Plex To Unite All Media, Starting With Podcasts: Report


According to recent reports, last year's purchase of Watchup by media moguls at Plex may signal ambitions well beyond the relatively simple addition of news to the company's available services. In fact, if the reports turn out to be accurate, the company plans to effectively reimagine itself as a central hub and delivery platform for media of various types from across the industry as a whole. That, of course, would include the exclusive media typically only found on any given platform such as Netflix or Youtube, with all of the content being published to Plex behind a single interface and library, alongside all of the media users already access through the company's offering. The complexity involved in accomplishing that goal would be immense from both a technological and licensing standpoint, as well as a financial one. There will also be challenges in working out exactly how to deliver that kind of platform in a more practical sense.

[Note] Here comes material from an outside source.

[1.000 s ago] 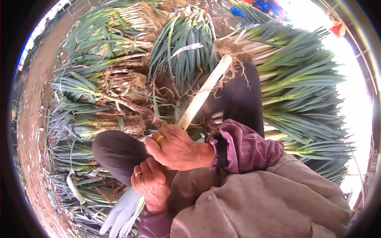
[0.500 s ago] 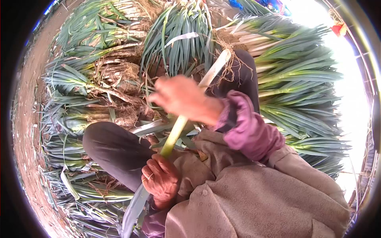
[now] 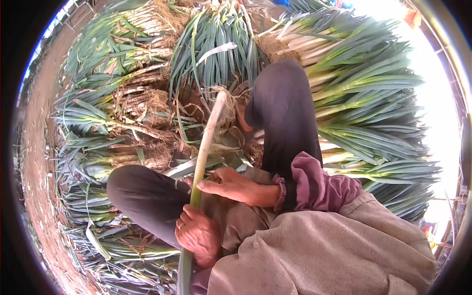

With that said, the company is in the position it needs to be in order to get started; it is already a well-known way for people to upload and access their own content, whether personal libraries of movies and TV shows or general footage. More recently the acquisition of Watchup potentially landed Plex a robust recommendations system and Watchup's extensive industry connections. If the reports turn out to be accurate, Plex plans to put those to work first by bringing podcasts from platforms like YouTube into its fold and making recommendations based on what a user already watches. Again, the goal here wouldn't be to take that content from other platforms but to expand the reach and influence of content creators and curators that already exist on those platforms and to position itself as a central hub for media. It would effectively be an effort to start solving the customer experience problem resulting from users needing to navigate so many platforms to find their favorite content. As with Plex's current services, that solution would be available on the web, via a mobile app, and possibly through a TV antenna-enabled streaming box which the company is rumored to be working on.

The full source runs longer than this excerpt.